Exercise directions: Below are entries. Reproduce exactly the lines between the line holding "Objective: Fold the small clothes" and the line holding "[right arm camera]", inclusive, and only those.

Provided data:
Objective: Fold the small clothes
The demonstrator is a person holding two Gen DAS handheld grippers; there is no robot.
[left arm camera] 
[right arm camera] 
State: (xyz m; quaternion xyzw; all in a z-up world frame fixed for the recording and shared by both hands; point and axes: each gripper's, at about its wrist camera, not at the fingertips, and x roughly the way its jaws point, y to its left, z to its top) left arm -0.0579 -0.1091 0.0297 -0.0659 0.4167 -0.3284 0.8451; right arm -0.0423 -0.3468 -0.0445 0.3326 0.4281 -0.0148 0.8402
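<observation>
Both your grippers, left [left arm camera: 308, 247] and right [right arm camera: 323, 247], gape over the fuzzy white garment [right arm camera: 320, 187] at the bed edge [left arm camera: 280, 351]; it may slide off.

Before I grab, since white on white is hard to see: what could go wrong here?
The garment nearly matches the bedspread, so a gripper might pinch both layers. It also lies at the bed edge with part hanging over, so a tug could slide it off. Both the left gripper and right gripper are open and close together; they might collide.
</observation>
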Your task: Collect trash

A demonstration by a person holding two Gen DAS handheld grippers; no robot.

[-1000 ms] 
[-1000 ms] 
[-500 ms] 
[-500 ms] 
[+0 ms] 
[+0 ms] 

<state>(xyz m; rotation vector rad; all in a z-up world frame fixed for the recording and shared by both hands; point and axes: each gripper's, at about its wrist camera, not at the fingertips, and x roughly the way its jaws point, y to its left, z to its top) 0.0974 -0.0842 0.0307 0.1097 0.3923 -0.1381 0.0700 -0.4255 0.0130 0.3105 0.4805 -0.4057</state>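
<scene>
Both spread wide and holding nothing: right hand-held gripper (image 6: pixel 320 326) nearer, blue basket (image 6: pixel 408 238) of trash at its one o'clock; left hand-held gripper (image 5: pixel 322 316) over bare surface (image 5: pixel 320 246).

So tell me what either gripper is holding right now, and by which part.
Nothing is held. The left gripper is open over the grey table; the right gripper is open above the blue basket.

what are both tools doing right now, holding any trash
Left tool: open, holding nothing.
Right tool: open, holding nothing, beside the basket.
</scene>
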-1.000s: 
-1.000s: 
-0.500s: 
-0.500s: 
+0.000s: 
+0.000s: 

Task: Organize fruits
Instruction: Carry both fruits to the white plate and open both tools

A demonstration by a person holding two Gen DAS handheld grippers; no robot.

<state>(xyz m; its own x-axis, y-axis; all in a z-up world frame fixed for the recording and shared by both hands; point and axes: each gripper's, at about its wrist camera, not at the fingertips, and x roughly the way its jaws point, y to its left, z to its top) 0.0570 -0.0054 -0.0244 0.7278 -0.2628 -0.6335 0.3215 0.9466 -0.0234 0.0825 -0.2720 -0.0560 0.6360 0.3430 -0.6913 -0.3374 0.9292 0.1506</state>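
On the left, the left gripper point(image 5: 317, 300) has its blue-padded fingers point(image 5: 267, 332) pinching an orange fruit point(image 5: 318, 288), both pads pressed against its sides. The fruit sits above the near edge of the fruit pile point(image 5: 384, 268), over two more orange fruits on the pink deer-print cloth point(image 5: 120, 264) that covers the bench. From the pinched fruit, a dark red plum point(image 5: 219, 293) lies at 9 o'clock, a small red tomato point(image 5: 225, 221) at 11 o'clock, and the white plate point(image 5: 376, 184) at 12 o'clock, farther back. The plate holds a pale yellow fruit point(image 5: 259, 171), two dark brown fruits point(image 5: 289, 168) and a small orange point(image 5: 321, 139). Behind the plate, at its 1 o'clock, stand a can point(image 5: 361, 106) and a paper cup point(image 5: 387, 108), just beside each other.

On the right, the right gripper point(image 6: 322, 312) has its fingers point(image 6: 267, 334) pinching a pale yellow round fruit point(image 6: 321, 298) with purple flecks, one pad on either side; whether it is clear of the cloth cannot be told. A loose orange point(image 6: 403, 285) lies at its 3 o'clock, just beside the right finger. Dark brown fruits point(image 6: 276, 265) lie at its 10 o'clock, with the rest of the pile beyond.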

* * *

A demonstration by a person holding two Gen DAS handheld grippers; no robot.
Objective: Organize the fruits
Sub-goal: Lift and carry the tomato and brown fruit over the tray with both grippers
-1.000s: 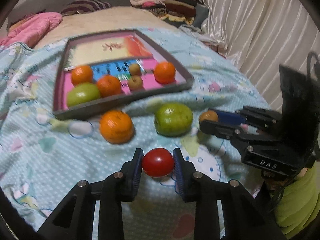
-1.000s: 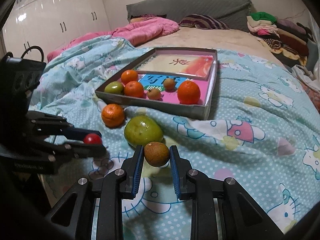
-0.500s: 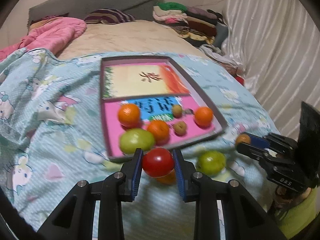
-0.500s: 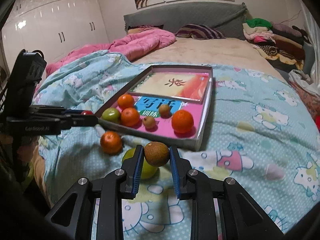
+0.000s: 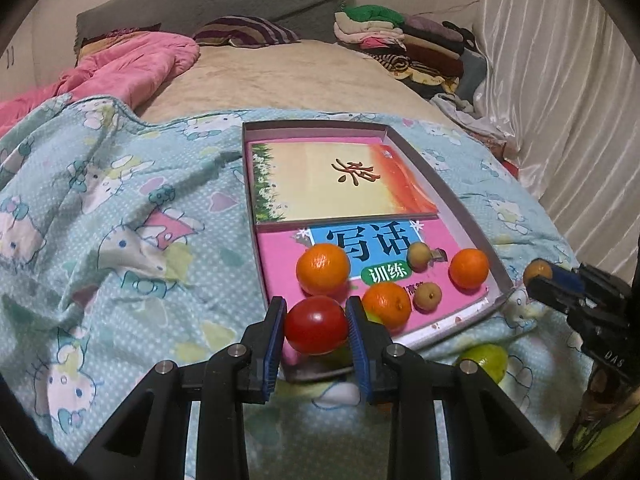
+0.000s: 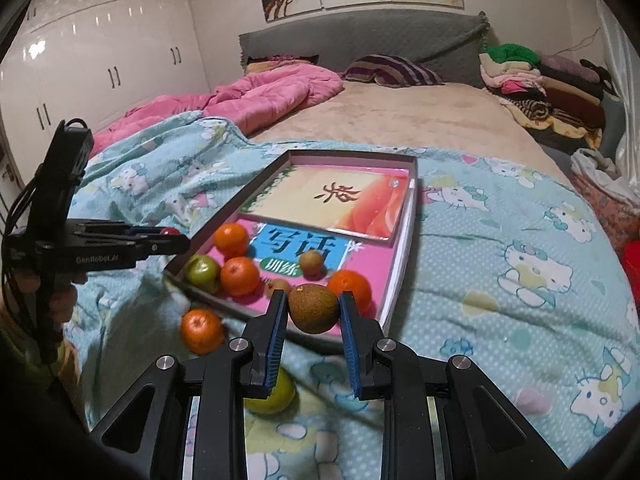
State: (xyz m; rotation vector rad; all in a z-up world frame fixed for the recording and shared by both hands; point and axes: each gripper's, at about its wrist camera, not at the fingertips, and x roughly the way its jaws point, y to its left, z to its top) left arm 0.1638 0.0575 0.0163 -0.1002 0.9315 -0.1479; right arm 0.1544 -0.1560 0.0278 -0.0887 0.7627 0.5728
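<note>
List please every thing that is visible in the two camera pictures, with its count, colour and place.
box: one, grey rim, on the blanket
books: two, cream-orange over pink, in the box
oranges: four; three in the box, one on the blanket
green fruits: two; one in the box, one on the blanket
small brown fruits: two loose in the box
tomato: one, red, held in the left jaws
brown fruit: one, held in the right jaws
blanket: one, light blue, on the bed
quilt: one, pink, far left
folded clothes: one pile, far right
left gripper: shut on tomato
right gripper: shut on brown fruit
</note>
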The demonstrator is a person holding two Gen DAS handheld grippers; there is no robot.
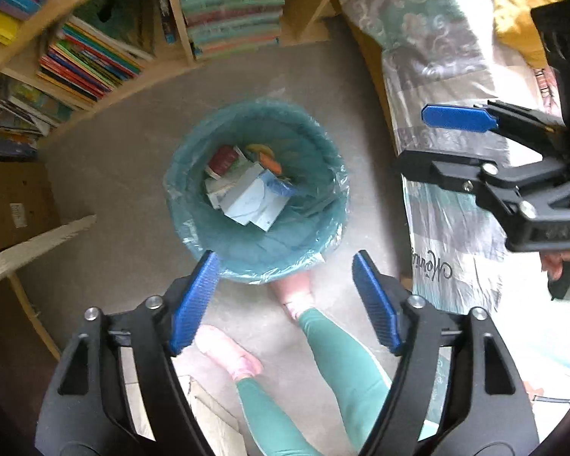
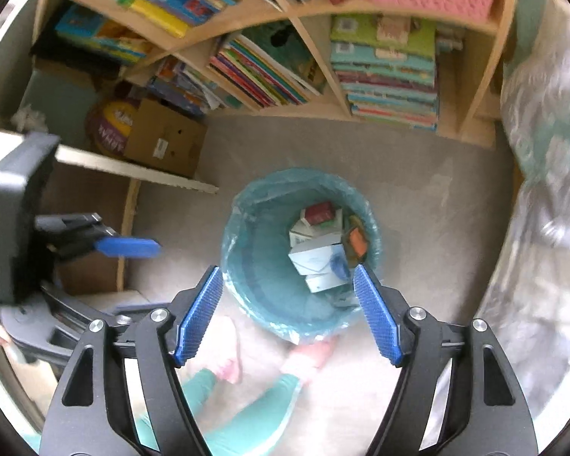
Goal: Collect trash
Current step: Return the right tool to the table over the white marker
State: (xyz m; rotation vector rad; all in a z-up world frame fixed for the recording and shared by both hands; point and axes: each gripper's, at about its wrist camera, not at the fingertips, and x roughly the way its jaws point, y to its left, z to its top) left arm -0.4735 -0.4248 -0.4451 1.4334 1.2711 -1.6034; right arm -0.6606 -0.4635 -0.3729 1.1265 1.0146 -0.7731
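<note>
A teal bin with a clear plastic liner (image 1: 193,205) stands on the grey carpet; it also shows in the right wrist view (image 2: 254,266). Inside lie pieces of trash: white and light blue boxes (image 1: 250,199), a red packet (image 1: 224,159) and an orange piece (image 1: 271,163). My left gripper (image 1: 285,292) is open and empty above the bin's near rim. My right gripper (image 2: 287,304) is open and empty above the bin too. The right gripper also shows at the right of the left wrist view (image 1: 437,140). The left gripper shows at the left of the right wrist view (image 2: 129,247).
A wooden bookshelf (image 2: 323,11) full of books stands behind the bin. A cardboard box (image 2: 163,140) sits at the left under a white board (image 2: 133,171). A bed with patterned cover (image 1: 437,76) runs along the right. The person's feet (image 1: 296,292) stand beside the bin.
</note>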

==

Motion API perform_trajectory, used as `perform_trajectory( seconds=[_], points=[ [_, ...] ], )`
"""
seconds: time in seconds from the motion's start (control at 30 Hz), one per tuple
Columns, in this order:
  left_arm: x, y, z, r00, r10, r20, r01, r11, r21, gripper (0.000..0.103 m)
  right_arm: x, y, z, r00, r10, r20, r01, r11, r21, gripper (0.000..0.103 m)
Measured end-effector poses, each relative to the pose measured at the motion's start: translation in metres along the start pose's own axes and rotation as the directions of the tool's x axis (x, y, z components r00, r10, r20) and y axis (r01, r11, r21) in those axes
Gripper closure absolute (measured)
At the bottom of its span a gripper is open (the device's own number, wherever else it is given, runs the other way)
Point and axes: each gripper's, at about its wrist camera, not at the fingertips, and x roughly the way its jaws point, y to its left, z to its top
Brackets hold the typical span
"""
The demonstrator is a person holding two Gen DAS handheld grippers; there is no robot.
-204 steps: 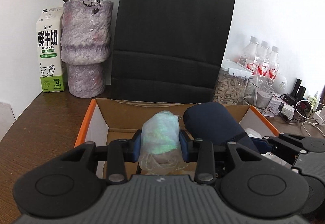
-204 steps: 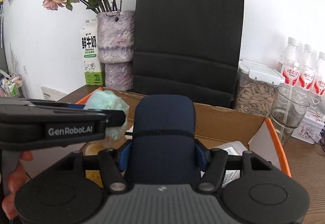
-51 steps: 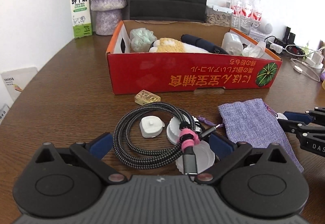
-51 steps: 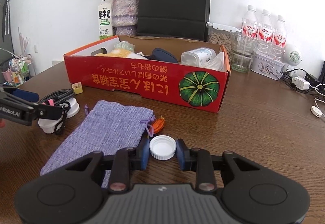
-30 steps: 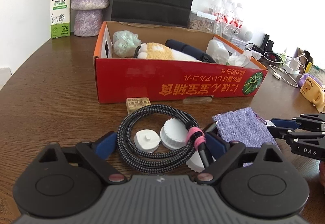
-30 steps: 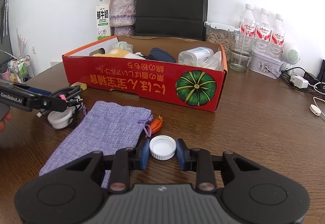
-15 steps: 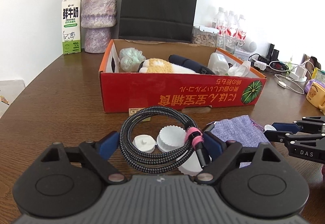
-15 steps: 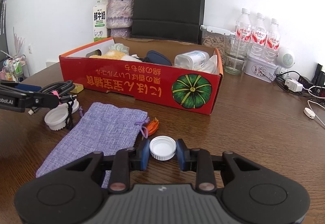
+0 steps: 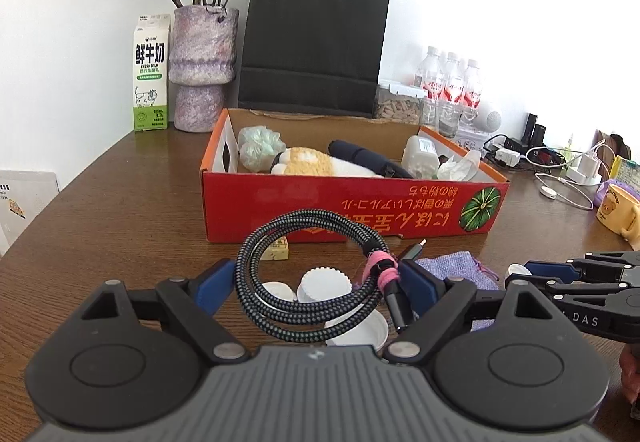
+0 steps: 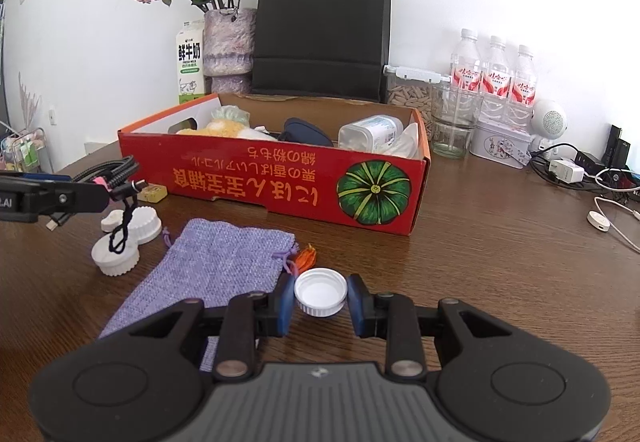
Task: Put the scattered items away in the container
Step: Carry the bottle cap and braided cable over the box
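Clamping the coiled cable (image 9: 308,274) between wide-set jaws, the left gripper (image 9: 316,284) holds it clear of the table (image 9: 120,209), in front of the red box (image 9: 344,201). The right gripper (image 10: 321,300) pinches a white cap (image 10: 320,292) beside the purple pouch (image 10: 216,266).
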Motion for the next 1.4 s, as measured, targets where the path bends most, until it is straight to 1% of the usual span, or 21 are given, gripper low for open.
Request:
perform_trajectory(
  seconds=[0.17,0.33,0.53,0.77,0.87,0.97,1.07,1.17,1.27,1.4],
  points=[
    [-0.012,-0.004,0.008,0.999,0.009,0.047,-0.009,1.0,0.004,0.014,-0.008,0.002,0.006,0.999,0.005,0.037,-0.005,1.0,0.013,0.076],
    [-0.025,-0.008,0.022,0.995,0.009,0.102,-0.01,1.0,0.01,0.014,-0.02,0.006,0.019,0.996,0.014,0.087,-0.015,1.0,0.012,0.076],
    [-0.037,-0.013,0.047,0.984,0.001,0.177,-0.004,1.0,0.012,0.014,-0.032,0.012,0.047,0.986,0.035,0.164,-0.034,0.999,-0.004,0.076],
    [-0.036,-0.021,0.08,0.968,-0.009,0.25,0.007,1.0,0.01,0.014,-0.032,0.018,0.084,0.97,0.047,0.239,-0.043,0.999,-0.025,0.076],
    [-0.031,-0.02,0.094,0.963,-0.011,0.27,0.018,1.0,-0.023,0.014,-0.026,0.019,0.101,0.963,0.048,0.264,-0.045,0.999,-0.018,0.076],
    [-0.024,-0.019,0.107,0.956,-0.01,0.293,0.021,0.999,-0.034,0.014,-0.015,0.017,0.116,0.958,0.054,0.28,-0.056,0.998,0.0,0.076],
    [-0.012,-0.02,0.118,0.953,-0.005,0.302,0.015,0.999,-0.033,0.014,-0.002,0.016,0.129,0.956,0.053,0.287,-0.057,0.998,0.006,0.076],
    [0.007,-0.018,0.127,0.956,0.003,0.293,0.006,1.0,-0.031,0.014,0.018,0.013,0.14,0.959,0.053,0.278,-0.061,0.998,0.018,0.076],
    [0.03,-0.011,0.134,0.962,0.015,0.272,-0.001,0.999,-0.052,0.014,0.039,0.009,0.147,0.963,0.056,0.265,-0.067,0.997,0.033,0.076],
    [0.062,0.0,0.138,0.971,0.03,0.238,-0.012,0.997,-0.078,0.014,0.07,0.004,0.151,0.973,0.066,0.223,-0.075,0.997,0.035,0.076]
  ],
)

Finished exercise:
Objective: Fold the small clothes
The demonstrator is a person holding two Gen DAS handheld grippers; there is no robot.
[left arm camera] 
[right arm camera] 

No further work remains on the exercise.